Geopolitics after Covid-19: A pandemic turning point?


COVID-19 is deepening the “democratic recession,” Larry Diamond, a senior fellow at the Hoover Institution and Freeman Spogli Institute, told a Hoover virtual policy briefing, the Stanford Daily’s

The pandemic is “deepening and accelerating” the democratic downturn, citing Russian President Vladimir Putin taking advantage of the pandemic to extend term limits and Indian Prime Minister Narenda Modi increasing the prosecutions of “critical” journalists and intellectuals.

“Illiberal democracies and authoritarian regimes seizing on the crisis to narrow freedom” remains an unfortunate reality, said Diamond, author of Ill Winds……..

China is likely to emerge from the Covid-19 pandemic “as a bigger global player in political as well as economic terms,” while Europe’s democracies will be much diminished, says a new report from the Economist Intelligence Unit. The crisis will “sharpen great power rivalries and hasten the shift in the global balance of power from west to east,” it suggests.

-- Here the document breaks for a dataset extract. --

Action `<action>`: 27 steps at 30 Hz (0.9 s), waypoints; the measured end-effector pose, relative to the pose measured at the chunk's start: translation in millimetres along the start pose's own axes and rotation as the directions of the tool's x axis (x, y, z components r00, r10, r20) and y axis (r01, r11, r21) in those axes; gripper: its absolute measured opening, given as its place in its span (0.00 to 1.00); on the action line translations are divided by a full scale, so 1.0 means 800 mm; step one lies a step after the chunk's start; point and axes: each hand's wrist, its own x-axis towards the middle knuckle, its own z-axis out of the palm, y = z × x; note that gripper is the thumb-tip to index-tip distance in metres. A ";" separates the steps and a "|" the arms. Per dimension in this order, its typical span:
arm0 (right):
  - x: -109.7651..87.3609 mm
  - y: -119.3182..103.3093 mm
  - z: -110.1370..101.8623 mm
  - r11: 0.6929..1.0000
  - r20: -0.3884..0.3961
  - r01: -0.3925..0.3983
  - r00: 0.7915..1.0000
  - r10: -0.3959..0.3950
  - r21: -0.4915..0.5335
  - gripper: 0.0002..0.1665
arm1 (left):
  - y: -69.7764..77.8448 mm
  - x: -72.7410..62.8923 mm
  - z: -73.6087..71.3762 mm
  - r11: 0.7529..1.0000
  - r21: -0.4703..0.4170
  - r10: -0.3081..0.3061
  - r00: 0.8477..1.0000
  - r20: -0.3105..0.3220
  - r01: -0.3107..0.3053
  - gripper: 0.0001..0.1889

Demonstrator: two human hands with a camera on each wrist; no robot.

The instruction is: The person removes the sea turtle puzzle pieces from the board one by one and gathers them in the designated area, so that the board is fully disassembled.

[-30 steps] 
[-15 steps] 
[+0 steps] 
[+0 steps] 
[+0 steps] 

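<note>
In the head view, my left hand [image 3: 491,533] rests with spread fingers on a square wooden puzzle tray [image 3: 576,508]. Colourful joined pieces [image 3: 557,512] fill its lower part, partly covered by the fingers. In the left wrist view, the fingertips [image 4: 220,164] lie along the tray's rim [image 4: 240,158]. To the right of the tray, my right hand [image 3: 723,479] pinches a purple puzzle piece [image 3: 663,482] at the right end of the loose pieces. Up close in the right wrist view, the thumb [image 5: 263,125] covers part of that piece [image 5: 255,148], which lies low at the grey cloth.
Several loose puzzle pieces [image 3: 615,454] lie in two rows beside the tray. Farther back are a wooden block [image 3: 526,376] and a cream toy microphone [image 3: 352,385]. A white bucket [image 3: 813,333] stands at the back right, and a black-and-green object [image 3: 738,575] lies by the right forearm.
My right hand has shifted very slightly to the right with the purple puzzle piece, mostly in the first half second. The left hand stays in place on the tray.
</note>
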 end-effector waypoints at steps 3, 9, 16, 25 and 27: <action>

In times of crisis, global rivalries tend to intensify rather than abate, the report adds. Covid-19 will be no different. The pandemic will not usher in a new global order, but it will change things in three important ways, the EIU states:

  • It will bring to the surface developments that had previously gone largely unnoticed, such
    as the way in which China has already established spheres of influence in parts of the world that receive little attention.
  • It will act as an accelerant of existing geopolitical trends, in particular the growing rivalry
    between the US and China and the shift in the economic balance of power from West to East.
  • Finally, it is likely to be a catalyst for changes that are presently difficult to predict, in both
    the developed and developing world, from the future of the EU to the relationship between
    many developing countries and China.

The US’s retreat from the world stage has given China an opportunity to fill a vacuum, particularly as the epidemic has forced the US to turn inwards even more for now, the EIU adds. It would be a mistake, however, to underestimate the power and leadership of the US, which is certainly aware of China’s intentions and is likely to fight back.

With #COVID19 inflicting severe economic pain in countries around the world and brutally exposing governance failures, the numbers of unsettled people are on track to rise rather than fall despite the inability to gather in public. While lockdowns and quarantines may appear to provide a timely respite to besieged governments, protesters are adapting and evolving, says a new Carnegie analysis, The Coronavirus Pandemic Is Reshaping Global Protests.

Tyler Cowen joined Princeton’s Bendheim Center for Finance for a seminar on the Political Impact of the Pandemic on Open Societies (above). An economics professor at George Mason University, where he holds the Holbert L. Harris chair in the economics department, Cowen is also a co-author of the Marginal Revolution blog.